On July 9th two votes happened in Strasbourg on the same day.
The first was Chat Control, Parliament had already rejected this thing twice in March. So its backers ran a three-step play. First, the Council re-adopted the rejected text as a "second reading position", a move that flips the arithmetic, because rejecting a second-reading text requires an absolute majority of all 720 MEPs, meaning 361 votes and every absent member counts functionally as a yes. Second, they invoked an urgency procedure to skip the committee stage entirely - the venue where amendments get made and opposition gets organized - and sent it straight to plenary. That procedural vote itself passed by a whisker, 331 to 304. Third, they scheduled the final vote for July 9th: the last sitting day before summer recess, with the chamber already thinning out. The result: 314 against, 276 for (a clear majority opposed) and the law passed anyway, because 314 isn't 361. The Greens' own negotiator said on the floor that the vote violated Parliament's rules of procedure. Digital rights groups called it what it was: a proposal Parliament had rejected twice, revived by making Parliament's rejection mathematically impossible. They didn't win the vote, what they did is make vote not matter at all.
This is the part that should really start to worry you: this was the weak version. Chat Control 1.0 is voluntary and covers unencrypted services - Gmail, Instagram DMs, Snapchat, Skype. The permanent version (2.0 currently in negotiations) would make scanning mandatory and could reach into encrypted apps by scanning messages on your own device before encryption happens. The Council's own legal service says it likely violates the EU Charter. Signal says it'll exit the EU rather than comply. Negotiations resume in September. After watching how 1.0 got revived (twice rejected, rebooted through a procedural side door, timed for an empty chamber), I see zero reason to believe the people pushing 2.0 have exhausted their bag of tricks and every reason to believe 1.0 was the rehearsal.
The second vote that same day: 416 MEPs approved opening final negotiations on the digital euro, targeting agreement by end of year, a pilot in 2027, launch by 2029. The official line is that it complements cash and carries "the highest privacy standards." Maybe, but the framework explicitly includes holding limits (a cap on how much digital cash you're allowed to keep) and a CBDC is architecturally money whose issuer can see and program the ledger.
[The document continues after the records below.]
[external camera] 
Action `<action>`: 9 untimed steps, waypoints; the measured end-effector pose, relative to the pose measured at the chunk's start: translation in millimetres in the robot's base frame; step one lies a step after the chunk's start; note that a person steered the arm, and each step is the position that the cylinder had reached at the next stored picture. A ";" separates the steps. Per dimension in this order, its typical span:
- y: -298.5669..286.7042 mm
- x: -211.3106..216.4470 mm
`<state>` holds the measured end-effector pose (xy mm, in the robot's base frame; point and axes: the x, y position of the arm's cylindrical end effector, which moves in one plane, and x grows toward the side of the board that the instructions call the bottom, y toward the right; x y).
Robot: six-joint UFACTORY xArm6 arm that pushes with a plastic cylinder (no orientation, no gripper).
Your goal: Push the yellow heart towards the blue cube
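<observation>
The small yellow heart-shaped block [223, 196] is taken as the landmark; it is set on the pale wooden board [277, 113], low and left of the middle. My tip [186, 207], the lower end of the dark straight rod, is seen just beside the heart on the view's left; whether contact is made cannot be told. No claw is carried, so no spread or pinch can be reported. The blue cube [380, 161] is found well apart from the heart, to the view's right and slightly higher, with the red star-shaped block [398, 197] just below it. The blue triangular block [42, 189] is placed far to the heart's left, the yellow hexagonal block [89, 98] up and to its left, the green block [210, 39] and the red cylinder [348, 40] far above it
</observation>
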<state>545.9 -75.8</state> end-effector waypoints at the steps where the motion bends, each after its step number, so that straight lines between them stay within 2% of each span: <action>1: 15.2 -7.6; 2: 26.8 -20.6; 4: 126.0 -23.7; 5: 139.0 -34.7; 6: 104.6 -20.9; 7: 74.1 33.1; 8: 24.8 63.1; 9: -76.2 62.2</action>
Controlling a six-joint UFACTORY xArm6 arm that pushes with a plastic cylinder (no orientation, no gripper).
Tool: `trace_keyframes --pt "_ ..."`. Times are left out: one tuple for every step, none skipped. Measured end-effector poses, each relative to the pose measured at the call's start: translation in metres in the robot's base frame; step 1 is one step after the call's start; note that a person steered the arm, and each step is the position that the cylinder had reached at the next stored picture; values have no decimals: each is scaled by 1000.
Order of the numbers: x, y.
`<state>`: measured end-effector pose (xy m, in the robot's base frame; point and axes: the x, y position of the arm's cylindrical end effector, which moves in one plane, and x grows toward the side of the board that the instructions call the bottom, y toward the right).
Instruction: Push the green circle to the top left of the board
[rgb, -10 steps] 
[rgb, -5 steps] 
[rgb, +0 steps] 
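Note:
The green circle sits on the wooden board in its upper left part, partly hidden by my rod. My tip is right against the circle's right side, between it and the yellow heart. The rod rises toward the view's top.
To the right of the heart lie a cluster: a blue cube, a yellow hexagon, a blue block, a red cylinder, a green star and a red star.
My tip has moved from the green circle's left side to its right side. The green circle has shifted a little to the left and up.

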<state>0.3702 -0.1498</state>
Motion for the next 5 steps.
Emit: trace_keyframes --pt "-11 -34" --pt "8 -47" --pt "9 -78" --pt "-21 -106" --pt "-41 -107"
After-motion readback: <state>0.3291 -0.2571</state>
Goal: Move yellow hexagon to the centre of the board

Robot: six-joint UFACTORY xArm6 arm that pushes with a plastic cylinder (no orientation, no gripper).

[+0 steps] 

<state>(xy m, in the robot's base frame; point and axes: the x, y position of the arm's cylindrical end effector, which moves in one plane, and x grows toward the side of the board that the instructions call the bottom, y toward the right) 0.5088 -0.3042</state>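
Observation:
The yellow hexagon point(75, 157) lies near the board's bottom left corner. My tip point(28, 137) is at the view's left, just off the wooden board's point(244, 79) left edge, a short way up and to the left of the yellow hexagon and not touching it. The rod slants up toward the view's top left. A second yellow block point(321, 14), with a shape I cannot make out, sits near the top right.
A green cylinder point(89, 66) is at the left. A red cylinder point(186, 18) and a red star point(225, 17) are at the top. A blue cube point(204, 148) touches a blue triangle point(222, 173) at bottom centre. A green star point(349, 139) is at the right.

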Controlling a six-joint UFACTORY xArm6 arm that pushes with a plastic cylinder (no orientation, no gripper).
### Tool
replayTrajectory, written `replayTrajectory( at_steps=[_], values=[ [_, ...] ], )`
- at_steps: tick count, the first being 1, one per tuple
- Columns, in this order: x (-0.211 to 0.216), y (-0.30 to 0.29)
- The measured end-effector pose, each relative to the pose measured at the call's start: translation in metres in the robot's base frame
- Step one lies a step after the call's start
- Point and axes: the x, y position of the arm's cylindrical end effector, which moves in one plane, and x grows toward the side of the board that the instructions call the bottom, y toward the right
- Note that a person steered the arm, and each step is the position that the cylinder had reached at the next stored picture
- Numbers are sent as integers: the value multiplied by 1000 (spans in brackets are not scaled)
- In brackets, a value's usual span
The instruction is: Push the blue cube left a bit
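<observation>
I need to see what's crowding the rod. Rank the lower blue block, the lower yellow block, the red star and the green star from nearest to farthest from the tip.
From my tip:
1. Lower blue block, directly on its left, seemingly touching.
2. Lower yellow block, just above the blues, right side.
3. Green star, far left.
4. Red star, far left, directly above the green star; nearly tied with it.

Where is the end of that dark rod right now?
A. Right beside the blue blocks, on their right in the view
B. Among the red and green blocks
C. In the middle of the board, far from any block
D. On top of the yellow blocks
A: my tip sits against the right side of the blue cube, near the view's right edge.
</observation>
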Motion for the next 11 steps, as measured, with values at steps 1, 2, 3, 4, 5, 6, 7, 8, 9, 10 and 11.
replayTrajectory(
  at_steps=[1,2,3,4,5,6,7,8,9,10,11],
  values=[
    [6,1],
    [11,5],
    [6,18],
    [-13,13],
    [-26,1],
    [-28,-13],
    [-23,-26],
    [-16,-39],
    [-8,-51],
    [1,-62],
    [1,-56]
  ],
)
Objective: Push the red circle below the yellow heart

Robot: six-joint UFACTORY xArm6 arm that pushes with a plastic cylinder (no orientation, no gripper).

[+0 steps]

The offline version promises cash-like privacy; the online version is an account at the central bank. You don't have to believe anyone has bad intentions today to notice what the plumbing makes possible tomorrow.
9 days.. Communication scanned, trading gated and the spending rail under construction. Each policy has its own defensible story - consumer protection, child safety, payment sovereignty. Together they form a perimeter, and perimeters don't need bad intentions to become cages. Тhey just need one bad government inheriting good infrastructure. Europe is building the infrastructure and asking us to trust every future hand that will hold it.
The one thing MiCA, Chat Control and the digital euro all still route around is the same thing: self-custody and genuinely peer-to-peer money. But don't mistake that for a permanent exemption - read the DeFi consultation that's already open. It's examining whether platforms should be liable for the protocols they connect you to, whether smart contracts should require certification, and whether decentralization should be treated as a "spectrum" measured by admin keys and governance control. Sit with that last one. Once decentralization is a dial instead of a fact, someone in Brussels gets to decide where on the dial you stop being free and everything this month tells you which direction that dial turns. Self-custody is outside the perimeter today the same way DeFi was outside MiCA in 2023: not because it's protected, but because they haven't gotten to it yet.
1984 was supposed to be fiction.. as of this month, in the EU, it reads more like documentation.